My husband is worried that he can’t get it up
Dear Pastor,
I am 25 years old and my husband is in his 50s. When he proposed to me, I told him I was not interested in him because my father was in his 60s and would not agree with the union.
He said he would talk to my father. I tried to dismiss the matter, but this man was considered wealthy. He had a beautiful home which I liked. His former wife had died and they only had three children who had all gone to college. I thought that I too would attend college. So when my father told me that this man had spoken to him, and he did not have any doubt in his mind that he would take care of me, I became involved with him. At that time, he was healthy and strong and he used to show me off to his friends.
The first thing he bought for me that was of substance was a car. He was not jealous. I could talk to any of my male friends. He did not question me. He insisted that I cook what he wanted to eat. On Saturdays he would sit by the television and watch sports all day.
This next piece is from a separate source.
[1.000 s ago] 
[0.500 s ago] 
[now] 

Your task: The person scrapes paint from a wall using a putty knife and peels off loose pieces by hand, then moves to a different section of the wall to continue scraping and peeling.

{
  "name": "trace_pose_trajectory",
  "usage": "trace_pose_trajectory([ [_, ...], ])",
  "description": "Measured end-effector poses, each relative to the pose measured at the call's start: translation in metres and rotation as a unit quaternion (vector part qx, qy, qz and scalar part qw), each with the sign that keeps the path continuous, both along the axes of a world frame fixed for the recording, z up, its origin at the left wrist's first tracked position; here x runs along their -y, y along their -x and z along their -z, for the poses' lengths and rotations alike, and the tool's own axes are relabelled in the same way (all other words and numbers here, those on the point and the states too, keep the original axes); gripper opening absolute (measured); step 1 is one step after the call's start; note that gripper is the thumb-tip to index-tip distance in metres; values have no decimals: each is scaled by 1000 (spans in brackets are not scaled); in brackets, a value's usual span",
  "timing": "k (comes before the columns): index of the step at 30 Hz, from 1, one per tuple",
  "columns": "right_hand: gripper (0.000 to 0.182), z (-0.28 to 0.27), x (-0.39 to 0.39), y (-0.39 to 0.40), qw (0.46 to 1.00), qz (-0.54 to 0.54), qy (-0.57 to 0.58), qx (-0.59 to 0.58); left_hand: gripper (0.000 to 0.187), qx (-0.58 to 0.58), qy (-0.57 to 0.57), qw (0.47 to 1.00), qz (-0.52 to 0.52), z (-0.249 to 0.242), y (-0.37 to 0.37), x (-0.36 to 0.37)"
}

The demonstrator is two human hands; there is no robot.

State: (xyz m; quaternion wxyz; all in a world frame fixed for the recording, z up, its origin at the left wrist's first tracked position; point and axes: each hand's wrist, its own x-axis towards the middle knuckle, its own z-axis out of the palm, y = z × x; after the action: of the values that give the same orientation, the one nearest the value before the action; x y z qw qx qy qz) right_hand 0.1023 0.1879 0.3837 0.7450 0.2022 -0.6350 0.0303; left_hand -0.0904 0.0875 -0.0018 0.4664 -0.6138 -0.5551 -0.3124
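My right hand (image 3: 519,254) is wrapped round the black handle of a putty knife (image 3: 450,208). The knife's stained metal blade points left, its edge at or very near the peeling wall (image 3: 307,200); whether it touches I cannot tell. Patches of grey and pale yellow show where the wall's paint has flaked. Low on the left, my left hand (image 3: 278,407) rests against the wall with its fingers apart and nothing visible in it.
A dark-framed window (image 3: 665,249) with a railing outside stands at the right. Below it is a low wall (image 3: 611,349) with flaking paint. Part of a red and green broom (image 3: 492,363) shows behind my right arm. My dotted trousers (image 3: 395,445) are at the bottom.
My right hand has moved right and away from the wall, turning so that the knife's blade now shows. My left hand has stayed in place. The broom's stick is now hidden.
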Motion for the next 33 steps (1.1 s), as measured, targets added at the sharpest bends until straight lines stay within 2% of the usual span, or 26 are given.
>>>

In recent years, my husband has been diagnosed with diabetes and it is bothering him because he has difficulty in getting an erection. He keeps asking me if I will remain true to him. I told him that he doesn't have to be bothered about that. His doctor has been working with him, but he is still fretting. He reads your column every day, so I am asking you to say a word of encouragement to him.
F.N.
Dear F.N.,
There are millions of men who are diabetic, and many undergo some form of impotence.
I am not surprised to hear that your husband is worried about his condition, but if he continues to fret, his condition will worsen. I am sure that his doctor has told him that having diabetes does not mean that he will not be able to function. There are other things that he can do to get sexual satisfaction from you.
As his wife, you would have to play a greater part in lovemaking; you may have to play with his private part manually until he ejaculates. Your assurance to your husband would make him feel comfortable and wanted. Even when he does not touch you, you should touch him. Please follow the diet that the doctor has put him on. Don't allow him to eat what he should not. There are many happy diabetic men in the world who are functioning well, and their wives should get the credit for doing what they should do to keep their husbands happy.